Your task: I would like you to print all the records below exactly as they are.

------------------------------------

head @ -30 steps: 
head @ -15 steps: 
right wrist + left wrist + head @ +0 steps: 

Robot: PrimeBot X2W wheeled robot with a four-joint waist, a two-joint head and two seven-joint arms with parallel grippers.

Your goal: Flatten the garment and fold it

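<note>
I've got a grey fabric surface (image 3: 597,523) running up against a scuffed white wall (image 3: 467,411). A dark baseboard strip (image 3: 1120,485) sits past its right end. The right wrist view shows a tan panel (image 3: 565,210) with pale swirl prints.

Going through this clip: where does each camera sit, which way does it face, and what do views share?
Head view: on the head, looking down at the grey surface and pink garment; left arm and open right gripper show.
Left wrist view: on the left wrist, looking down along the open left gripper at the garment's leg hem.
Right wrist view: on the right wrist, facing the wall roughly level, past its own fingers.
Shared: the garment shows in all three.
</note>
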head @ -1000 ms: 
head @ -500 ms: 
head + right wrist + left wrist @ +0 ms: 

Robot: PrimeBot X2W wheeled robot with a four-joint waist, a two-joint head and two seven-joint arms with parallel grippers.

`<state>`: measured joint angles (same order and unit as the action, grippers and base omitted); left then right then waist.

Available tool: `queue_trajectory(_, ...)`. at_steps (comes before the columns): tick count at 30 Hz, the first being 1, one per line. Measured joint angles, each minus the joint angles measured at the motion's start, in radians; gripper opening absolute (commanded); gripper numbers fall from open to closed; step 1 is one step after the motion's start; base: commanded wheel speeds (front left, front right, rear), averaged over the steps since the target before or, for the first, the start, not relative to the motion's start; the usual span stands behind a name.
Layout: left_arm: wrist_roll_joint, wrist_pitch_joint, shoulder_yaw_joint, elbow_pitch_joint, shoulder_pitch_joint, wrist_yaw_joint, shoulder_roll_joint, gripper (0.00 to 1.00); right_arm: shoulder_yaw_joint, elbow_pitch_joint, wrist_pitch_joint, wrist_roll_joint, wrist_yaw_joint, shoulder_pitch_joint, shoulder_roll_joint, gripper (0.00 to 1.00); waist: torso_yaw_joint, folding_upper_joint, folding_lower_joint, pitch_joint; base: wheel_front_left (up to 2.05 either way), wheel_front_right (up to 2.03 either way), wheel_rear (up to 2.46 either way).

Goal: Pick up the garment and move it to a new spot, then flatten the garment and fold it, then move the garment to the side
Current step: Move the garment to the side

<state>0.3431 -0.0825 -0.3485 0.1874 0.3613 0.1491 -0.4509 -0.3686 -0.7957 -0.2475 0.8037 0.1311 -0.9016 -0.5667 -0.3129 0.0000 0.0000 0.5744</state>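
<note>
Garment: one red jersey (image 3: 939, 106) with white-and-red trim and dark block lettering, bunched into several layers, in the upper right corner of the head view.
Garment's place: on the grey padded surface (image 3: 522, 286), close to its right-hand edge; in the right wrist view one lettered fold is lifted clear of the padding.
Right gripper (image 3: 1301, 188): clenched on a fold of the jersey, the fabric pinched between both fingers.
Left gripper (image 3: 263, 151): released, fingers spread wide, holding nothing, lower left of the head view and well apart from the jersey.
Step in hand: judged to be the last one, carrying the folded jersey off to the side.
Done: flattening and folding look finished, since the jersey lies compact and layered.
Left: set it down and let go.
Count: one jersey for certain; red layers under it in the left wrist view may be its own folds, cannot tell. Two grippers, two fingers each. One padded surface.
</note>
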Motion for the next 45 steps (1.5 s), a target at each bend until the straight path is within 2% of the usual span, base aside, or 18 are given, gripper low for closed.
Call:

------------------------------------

Output of the exercise:
head @ -30 steps: 
head @ -15 steps: 
right wrist + left wrist + head @ +0 steps: 

Robot: PrimeBot X2W wheeled robot with a four-joint waist, a two-joint head and two seven-joint arms with parallel grippers.

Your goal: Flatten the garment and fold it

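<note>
I've got a grey fabric surface (image 3: 597,523) running up against a scuffed white wall (image 3: 467,411). A dark baseboard strip (image 3: 1120,485) sits past its right end. The right wrist view shows a tan panel (image 3: 565,210) with pale swirl prints.

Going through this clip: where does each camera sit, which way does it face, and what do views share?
Head view: on the head, looking down at the grey surface and pink garment; left arm and open right gripper show.
Left wrist view: on the left wrist, looking down along the open left gripper at the garment's leg hem.
Right wrist view: on the right wrist, facing the wall roughly level, past its own fingers.
Shared: the garment shows in all three.
</note>
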head @ -1000 ms: 
head @ -500 ms: 
head + right wrist + left wrist @ +0 ms: 

Robot: PrimeBot X2W wheeled robot with a four-joint waist, a two-joint head and two seven-joint arms with parallel grippers.

`<state>`: measured joint angles (same order and unit as the action, grippers and base omitted); left then right then waist.

Available tool: `queue_trajectory(_, ...)`. at_steps (comes before the columns): tick count at 30 Hz, the first being 1, one per line. Measured joint angles, each minus the joint angles measured at the motion's start, in radians; gripper opening absolute (commanded); gripper numbers fall from open to closed; step 1 is one step after the motion's start; base: commanded wheel speeds (front left, front right, rear), averaged over the steps since the target before or, for the first, the start, not relative to the motion's start; the usual span stands behind a name.
Layout: left_arm: wrist_roll_joint, wrist_pitch_joint, shoulder_yaw_joint, elbow_pitch_joint, shoulder_pitch_joint, wrist_yaw_joint, shoulder_roll_joint, gripper (0.00 to 1.00); right_arm: shoulder_yaw_joint, elbow_pitch_joint, wrist_pitch_joint, wrist_roll_joint, wrist_yaw_joint, shoulder_pitch_joint, shoulder_roll_joint, gripper (0.00 to 1.00); waist: torso_yaw_joint, folding_upper_joint, folding_lower_joint, pitch_joint; base: wheel_front_left (up to 2.05 either way), wheel_front_right (up to 2.03 either way), wheel_rear (up to 2.46 either way).

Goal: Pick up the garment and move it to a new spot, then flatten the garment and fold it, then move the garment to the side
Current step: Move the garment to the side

<state>0.3431 -0.0825 -0.3485 0.1874 0.3613 0.1491 -0.4509 -0.3686 -0.7957 -0.2475 0.8037 0.1311 -0.9016 -0.5667 -0.3129 0.0000 0.0000 0.5744</state>
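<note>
Garment: one red jersey (image 3: 939, 106) with white-and-red trim and dark block lettering, bunched into several layers, in the upper right corner of the head view.
Garment's place: on the grey padded surface (image 3: 522, 286), close to its right-hand edge; in the right wrist view one lettered fold is lifted clear of the padding.
Right gripper (image 3: 1301, 188): clenched on a fold of the jersey, the fabric pinched between both fingers.
Left gripper (image 3: 263, 151): released, fingers spread wide, holding nothing, lower left of the head view and well apart from the jersey.
Step in hand: judged to be the last one, carrying the folded jersey off to the side.
Done: flattening and folding look finished, since the jersey lies compact and layered.
Left: set it down and let go.
Count: one jersey for certain; red layers under it in the left wrist view may be its own folds, cannot tell. Two grippers, two fingers each. One padded surface.
</note>
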Motion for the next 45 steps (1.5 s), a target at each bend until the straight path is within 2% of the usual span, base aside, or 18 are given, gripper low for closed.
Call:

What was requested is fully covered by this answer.